Rechtstipp: Kein Verfall von Urlaubsansprüchen bei Krankheit
Nach der Ihnen noch vor drei Wochen dargestellten ständigen
Rechtsprechung des Bundesarbeitsgerichtes verfielen bislang gesetzliche
Urlaubsansprüche und damit auch Urlaubsabgeltungsansprüche, wenn der
Arbeitnehmer der während des gesamten Kalenderjahres oder eines Teils
davon krankgeschrieben war und aufgrund der Fortdauer der Erkrankung den
Urlaub auch nicht mehr innerhalb des Übertragungszeitraumes (bis 31.03.
des Folgejahres) nehmen konnte.
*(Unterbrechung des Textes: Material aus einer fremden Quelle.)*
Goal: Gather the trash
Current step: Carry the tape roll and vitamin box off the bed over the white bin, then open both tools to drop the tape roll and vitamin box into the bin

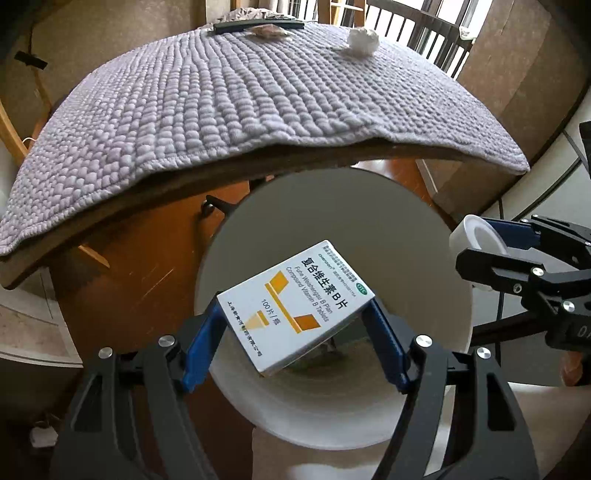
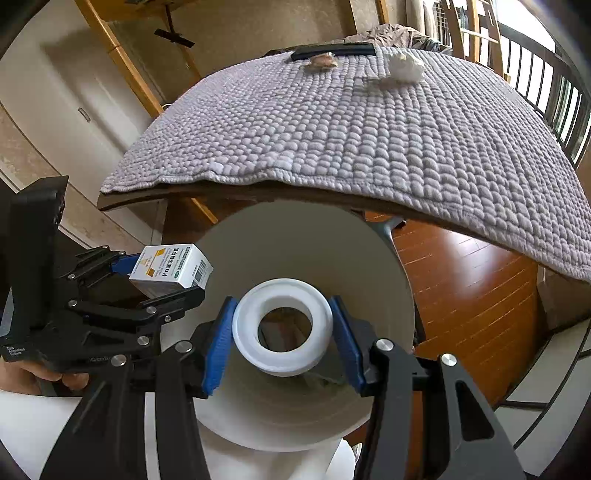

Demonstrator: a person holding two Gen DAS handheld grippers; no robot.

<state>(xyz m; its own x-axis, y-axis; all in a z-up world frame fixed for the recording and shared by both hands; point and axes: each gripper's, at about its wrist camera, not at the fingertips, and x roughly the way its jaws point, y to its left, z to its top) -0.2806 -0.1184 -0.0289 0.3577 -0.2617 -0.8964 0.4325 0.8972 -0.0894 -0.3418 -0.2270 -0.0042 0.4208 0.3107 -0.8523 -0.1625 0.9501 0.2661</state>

Dieser Gepflogenheit hat der EuGH
nunmehr eine Absage erteilt. (Urteil des EuGH vom 20.01.2009 in den
verbundenen Rechtssachen C-350/06 und C-520/06)
Der EuGH führt in seiner Entscheidung zunächst aus, dass ein Mitgliedstaat
den mit der Richtlinie 2003/88 allen Arbeitnehmern verliehenen Anspruch
auf bezahlten Jahresurlaub bei ordnungsgemäß krankgeschriebenen
Arbeitnehmern nicht von der Voraussetzung abhängig machen kann, dass
der Arbeitnehmer während des von dem Staat festgelegten Bezugszeitraumes
tatsächlich gearbeitet hat. Daher könne ein Mitgliedstaat den Verlust des
Anspruchs auf bezahlten Jahresurlaub am Ende des Bezugszeitraumes oder
eines Übertragungszeitraumes nur unter der Voraussetzung vorsehen, dass
der Arbeitnehmer, dessen Anspruch auf bezahlten Jahresurlaub erloschen ist,
tatsächlich auch die Möglichkeit hatte, den ihm mit der europäischen
Richtlinie verliehenen Anspruch auszuüben. Diese Möglichkeit, in den Genuss
des bezahlten Jahresurlaubs zu kommen, haben Arbeitnehmer, die während
des gesamten Bezugszeitraumes und über den Übertragungszeitraum hinaus
krankgeschrieben sind, jedoch nicht. Gleiches gelte für Arbeitnehmer, die vor
ihrer Krankschreibung während eines Teils des Bezugszeitraumes gearbeitet
haben.
In diesen Fällen darf der Mitgliedsstaat nicht das Erlöschen des Anspruchs
auf bezahlten Jahresurlaub mit Ablauf des Übertragungszeitraumes
anordnen. Anderenfalls würde das jedem Arbeitnehmer durch die
europäische Richtlinie unmittelbar gewährte soziale Recht auf bezahlten
Jahresurlaub beeinträchtigt werden.
Wenn das Arbeitsverhältnis des dauerhaft erkrankten Arbeitnehmers endet,
ist es nicht mehr möglich, den bezahlten Jahresurlaub zu nehmen. Der
Arbeitnehmer hat dann einen Anspruch auf finanzielle Abgeltung des
Urlaubes, der aufgrund der Beendigung des Arbeitsverhältnisses nicht mehr
gewährt und genommen werden konnte, und zwar in Höhe des gewöhnlichen
Arbeitsentgeltes des Arbeitnehmers, das während der dem bezahlten
Jahresurlaub entsprechenden Ruhezeit weiterzuzahlen ist. (Quelle: PM Nr.
4/09 des EuGH)
Mein Tipp: Prüfen Sie also rechtzeitig, ob Ihnen noch Urlaubsansprüche oder
Urlaubsabgeltungsansprüche zustehen!